EXERCISE INSTRUCTIONS -> The required result is a copy of each line below in which "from" appears.

SUPPLIED MATERIAL ->
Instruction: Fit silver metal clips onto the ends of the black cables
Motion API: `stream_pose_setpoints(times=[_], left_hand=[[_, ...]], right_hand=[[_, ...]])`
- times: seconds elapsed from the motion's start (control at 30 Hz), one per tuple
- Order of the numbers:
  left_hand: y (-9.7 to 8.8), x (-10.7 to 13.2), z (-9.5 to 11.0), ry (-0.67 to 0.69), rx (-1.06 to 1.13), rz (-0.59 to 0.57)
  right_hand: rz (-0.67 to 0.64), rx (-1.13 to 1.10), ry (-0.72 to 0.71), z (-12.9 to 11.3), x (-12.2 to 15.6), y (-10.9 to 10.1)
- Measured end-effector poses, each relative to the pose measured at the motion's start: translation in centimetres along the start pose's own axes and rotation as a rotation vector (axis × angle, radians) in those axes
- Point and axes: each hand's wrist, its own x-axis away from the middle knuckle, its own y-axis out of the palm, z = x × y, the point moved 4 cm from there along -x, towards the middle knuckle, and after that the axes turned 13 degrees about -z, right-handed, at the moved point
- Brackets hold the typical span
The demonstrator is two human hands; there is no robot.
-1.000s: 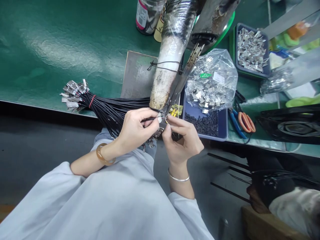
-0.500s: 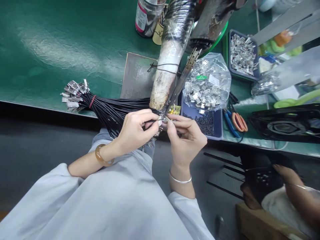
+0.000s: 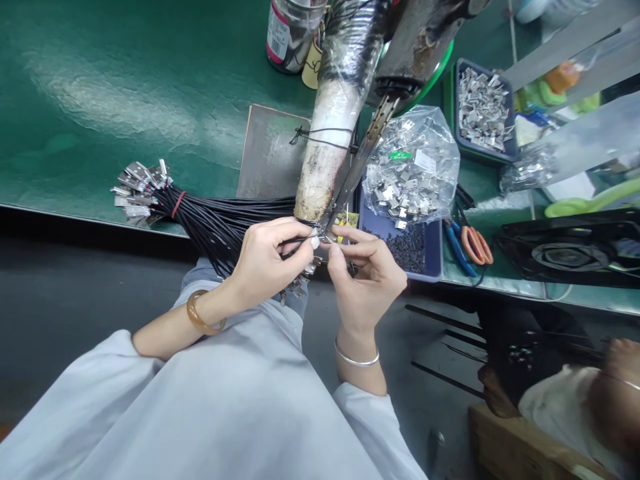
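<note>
Left hand (image 3: 273, 257) pinched a black cable (image 3: 299, 238), just beside the lower tip of a slanting metal strip (image 3: 357, 170). Right hand (image 3: 367, 273) close by; whether gripping, could not tell. Step looked like fine cable-end work; next move likely called for steadiness.

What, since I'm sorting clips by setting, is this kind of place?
Probably a cable or electronics workshop, judging by the banded bundle of black cables, the clear bag of small metal parts, and the hand tools on the green workbench.
</note>
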Motion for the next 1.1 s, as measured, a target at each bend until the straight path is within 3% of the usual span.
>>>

REPLY TO THE EXERCISE ->
- times: seconds elapsed from the motion's start (control at 30 Hz), one per tuple
- Point and axes: each hand's wrist, its own x-axis away from the middle knuckle, its own y-axis out of the palm, z = x × y, the point moved 4 cm from there along -x, towards the middle knuckle, and after that the axes turned 13 degrees about -z, right-handed, at the moved point

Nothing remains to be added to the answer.